The Majestic Theatre was operated by Ernie Bazzo until he suffered a stroke in 1973. Its busiest period was during World War II, when a Tank Attack (anti-tank gun) Regiment was stationed near Pomona. The troops had priority for seats, and local civilians were irate when they could not get in. Often, people would watch from outside, standing in the middle of the road, which was then the original Bruce Highway. The theatre remained popular after the war, and throughout the 1940s to the 1960s films were shown on Wednesday and Friday evenings and Saturday afternoon, with a cartoon and two movies for four shillings and sixpence. In 1956 the original projector equipment was replaced with equipment from the Tivoli Theatre in Brisbane. At the interval between movies, patrons adjourned to the Kia Ora Cafe next door for pies. This building, later known as the Majestic Cafe, was located north of the theatre, and burnt down c.2002.

In 1973 Ron and Mandy West introduced the Travelling Film Festival, which featured first-release and avant garde films, to the Majestic Theatre, and the festival screened at Pomona until 1994. The Wests purchased the theatre in 1974, although title to the land on which it stands was not transferred until January 1979. The Majestic remained the Noosa Shire's only picture theatre until 1984. The film projection equipment was replaced in 1980, and a DVD system was installed in 2003.

Ron West was raised in New Zealand, where he worked in picture theatres as an ice cream boy and a projectionist, and he also worked in theatre stage management, and as a musician or conductor in orchestra music pits. During 13 years as a sound engineer for the Commonwealth Film Unit in Sydney, he ventured into film production and photography. Ron's late wife Mandy shared his interest in the theatre, and during the 1980s she directed an amateur theatrical group, The Majestic Players, in pantomimes and plays on stage at the Majestic, the stage having been enlarged in 1979. Classical concerts were also held on Sunday afternoons by visiting musicians. Around April 1985 Judith Durham (of The Seekers) and her husband Ronald Edgeworth gave concerts on Friday, Saturday and Sunday for five weekends. In the early 1990s school plays were performed at the Majestic.

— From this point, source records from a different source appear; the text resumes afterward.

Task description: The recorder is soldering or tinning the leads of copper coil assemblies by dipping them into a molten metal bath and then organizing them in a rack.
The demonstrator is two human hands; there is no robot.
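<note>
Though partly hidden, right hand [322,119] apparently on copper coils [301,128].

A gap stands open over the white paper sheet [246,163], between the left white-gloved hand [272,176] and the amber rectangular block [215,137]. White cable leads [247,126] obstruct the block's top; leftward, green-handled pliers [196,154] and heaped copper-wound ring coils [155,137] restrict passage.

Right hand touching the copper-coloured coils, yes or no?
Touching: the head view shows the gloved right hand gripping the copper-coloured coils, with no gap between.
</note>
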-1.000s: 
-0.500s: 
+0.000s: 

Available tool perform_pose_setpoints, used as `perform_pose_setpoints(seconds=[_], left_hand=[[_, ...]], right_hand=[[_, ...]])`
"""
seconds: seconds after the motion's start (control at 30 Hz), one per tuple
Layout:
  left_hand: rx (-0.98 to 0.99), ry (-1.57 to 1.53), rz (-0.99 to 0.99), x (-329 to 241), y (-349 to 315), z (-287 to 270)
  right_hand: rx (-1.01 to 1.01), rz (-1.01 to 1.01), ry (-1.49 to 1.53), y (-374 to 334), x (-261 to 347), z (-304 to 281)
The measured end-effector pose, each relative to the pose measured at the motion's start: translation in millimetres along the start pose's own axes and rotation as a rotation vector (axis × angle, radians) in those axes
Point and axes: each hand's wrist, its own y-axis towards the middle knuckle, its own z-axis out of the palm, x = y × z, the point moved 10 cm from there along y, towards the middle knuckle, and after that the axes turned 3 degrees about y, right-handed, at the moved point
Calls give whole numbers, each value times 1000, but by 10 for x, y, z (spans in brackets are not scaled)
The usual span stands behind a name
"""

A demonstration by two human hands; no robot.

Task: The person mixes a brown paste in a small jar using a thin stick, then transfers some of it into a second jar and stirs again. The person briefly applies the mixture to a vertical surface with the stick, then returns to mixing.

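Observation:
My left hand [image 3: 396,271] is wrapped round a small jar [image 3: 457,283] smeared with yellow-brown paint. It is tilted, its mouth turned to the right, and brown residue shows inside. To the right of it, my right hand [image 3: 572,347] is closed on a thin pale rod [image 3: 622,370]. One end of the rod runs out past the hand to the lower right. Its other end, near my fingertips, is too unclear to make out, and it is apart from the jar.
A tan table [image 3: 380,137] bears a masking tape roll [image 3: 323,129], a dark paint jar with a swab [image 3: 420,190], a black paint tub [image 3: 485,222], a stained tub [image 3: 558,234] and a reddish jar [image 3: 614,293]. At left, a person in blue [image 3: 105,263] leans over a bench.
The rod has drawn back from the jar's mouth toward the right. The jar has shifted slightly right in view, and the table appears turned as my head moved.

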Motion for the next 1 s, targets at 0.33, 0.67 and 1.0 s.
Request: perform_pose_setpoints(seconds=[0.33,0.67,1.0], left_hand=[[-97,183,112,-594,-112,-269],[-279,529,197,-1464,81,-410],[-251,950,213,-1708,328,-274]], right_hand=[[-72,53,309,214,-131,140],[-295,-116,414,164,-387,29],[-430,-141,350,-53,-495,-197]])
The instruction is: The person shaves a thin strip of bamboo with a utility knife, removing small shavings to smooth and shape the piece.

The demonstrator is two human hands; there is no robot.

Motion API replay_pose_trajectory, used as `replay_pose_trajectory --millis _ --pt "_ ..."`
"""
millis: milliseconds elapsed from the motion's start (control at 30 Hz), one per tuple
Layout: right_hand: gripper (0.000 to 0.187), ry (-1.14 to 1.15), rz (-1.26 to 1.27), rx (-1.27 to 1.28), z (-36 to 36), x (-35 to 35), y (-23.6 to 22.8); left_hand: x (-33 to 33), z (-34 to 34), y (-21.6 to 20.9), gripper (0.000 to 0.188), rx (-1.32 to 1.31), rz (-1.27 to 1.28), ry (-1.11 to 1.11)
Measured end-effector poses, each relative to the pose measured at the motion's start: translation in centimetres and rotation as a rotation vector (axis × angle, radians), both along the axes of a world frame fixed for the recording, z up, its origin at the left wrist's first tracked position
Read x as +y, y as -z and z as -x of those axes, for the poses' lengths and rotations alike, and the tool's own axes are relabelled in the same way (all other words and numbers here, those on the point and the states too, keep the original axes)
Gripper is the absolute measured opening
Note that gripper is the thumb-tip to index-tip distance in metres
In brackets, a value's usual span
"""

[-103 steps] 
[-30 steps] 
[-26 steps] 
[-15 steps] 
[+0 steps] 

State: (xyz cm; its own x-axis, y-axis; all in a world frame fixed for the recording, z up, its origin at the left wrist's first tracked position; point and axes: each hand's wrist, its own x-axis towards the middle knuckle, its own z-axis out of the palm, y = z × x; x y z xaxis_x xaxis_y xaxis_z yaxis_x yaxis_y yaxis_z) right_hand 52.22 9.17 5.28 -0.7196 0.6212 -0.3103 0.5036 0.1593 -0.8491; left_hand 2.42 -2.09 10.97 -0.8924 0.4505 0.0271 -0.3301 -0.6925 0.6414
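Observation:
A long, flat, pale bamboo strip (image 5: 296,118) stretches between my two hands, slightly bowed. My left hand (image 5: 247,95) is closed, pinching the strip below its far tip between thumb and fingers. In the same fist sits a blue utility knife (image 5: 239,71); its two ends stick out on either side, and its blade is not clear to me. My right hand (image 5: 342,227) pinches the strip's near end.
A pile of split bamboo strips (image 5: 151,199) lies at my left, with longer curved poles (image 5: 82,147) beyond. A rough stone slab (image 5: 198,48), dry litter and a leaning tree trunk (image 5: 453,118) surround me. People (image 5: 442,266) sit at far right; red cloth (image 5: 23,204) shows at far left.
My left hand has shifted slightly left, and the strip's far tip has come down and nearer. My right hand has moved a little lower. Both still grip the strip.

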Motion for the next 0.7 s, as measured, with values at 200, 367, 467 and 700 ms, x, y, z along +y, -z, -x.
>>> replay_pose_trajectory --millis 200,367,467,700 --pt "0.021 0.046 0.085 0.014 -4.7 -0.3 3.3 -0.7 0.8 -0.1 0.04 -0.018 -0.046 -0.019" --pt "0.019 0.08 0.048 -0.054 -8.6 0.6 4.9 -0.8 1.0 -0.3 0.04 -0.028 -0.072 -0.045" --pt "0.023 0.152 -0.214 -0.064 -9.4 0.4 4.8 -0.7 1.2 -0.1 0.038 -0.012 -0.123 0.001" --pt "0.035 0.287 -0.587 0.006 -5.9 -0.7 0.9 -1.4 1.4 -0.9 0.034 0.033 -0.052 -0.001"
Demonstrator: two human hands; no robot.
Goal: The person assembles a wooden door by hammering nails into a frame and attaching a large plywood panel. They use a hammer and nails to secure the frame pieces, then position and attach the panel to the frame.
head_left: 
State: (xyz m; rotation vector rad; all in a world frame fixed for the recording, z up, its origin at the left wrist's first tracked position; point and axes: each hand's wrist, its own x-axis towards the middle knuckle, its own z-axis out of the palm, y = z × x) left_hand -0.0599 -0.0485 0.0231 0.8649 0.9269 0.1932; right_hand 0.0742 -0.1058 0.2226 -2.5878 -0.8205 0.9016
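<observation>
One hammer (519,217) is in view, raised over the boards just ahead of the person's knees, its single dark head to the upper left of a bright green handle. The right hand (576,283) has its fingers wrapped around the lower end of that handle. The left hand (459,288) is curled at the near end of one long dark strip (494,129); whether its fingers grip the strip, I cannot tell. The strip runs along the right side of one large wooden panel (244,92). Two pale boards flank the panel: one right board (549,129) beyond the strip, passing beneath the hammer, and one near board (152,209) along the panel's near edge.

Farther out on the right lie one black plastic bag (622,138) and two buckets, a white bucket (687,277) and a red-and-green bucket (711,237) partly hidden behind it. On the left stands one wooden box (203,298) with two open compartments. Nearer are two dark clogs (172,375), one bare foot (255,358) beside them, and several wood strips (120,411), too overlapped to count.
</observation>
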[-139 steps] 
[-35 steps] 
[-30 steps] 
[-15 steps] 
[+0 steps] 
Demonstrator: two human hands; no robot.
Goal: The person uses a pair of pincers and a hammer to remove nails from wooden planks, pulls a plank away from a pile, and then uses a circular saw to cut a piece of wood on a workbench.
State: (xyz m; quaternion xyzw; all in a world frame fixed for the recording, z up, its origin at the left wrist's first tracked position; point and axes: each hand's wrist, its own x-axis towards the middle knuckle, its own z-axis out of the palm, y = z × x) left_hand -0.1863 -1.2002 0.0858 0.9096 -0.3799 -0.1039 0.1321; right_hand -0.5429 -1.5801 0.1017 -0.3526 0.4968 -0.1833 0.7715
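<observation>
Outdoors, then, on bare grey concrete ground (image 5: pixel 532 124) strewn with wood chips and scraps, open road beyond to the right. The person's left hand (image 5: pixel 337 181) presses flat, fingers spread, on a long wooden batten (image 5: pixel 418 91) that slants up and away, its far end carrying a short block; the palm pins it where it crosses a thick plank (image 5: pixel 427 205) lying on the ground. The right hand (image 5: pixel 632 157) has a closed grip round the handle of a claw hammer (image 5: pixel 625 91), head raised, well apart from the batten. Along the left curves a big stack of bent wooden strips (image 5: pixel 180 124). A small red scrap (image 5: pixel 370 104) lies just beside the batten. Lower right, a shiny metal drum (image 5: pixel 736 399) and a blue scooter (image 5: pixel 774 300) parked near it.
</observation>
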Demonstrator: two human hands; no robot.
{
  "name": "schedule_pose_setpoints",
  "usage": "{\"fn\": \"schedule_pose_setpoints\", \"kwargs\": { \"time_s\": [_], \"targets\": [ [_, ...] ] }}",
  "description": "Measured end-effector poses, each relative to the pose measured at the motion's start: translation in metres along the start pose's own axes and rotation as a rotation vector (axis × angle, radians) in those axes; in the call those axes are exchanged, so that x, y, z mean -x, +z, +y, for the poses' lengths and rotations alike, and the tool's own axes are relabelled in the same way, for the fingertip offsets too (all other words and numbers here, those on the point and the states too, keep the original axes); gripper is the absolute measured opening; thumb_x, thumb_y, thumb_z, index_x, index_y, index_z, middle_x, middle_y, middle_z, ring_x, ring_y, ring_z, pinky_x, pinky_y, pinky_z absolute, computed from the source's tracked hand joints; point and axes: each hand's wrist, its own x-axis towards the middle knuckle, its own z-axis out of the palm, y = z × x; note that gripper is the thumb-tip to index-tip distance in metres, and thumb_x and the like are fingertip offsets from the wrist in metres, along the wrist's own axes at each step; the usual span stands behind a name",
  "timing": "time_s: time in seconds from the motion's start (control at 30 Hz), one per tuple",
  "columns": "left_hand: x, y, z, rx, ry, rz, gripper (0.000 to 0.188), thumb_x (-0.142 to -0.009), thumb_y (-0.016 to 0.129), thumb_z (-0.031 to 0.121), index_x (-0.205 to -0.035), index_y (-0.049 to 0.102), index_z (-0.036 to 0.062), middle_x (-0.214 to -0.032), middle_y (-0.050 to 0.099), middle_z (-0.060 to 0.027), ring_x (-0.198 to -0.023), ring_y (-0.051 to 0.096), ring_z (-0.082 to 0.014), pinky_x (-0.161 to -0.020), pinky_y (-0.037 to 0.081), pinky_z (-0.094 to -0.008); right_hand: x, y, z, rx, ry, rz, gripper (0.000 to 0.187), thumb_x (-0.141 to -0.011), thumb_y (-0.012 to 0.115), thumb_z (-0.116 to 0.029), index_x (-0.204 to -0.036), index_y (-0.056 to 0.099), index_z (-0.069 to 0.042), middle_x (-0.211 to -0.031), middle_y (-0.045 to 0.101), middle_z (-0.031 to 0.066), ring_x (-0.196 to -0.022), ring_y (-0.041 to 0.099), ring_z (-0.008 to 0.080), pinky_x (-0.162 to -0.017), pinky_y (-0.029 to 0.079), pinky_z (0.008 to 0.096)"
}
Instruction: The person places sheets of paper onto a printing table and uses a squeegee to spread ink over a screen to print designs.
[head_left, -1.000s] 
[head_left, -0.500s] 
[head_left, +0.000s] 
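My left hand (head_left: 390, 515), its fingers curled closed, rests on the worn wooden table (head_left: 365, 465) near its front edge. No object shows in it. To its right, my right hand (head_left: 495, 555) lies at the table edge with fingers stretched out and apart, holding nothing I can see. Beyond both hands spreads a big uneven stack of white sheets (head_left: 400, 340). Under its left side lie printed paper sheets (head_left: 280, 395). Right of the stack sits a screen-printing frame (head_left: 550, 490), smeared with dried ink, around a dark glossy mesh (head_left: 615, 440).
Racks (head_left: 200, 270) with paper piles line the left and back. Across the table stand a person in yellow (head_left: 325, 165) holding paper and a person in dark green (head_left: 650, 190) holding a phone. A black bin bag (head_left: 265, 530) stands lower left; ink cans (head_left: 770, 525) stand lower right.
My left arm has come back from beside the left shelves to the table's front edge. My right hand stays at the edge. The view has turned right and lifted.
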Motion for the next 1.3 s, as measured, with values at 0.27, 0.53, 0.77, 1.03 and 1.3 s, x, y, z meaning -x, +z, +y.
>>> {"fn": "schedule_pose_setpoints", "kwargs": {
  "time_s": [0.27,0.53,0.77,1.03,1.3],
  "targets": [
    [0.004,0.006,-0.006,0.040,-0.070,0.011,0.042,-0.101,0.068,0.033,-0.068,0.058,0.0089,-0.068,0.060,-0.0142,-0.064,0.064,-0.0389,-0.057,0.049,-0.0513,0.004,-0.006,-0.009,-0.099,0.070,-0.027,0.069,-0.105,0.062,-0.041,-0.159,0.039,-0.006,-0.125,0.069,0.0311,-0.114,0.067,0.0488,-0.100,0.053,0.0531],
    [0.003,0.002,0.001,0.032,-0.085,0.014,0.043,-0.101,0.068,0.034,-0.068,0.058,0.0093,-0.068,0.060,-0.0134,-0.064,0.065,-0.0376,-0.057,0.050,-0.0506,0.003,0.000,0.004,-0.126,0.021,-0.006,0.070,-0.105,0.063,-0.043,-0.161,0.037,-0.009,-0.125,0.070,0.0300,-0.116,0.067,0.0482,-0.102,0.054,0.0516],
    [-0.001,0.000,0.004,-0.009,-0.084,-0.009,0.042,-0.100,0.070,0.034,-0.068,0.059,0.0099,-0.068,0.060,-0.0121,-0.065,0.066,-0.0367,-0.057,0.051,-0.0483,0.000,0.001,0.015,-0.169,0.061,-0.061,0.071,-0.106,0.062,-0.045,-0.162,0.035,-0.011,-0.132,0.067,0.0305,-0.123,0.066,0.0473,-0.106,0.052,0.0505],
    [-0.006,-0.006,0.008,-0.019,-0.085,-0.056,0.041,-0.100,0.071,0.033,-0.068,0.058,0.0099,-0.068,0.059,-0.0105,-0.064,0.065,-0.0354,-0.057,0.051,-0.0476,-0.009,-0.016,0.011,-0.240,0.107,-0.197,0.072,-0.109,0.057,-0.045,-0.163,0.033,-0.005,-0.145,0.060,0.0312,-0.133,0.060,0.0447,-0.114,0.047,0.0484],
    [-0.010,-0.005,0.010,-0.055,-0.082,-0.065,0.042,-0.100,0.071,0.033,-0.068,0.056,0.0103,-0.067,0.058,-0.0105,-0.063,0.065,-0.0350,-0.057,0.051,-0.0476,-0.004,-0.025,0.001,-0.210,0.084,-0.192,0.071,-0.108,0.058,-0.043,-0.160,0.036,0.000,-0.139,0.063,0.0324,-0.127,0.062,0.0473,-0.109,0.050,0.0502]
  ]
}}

During the 1980s the theatre also operated as a video hire outlet to help keep it viable. In 1987 West was asked to show a silent movie to a group of travel agents, and since he possessed a print of the 1926 film The Son of the Sheik, starring Rudolf Valentino, he ran the film and accompanied it with his restored Wurlitzer pipe organ, making up the music as he went along. Word got around, and after several months the Wests decided to only show silent movies at the Majestic, which gained worldwide recognition as a silent movie house. Six days a week, the Majestic was open to school visits and coach loads of Australian and international tourists. The most popular silent films shown since 1987 include The Son of the Sheik, the original Raymond Longford production of Dad and Dave in On our Selection, and Charlie Chaplin and Jackie Cooper in The Kid. In 2004 West received the premier Noosa Shire Australia Day Award for his services to culture and the community.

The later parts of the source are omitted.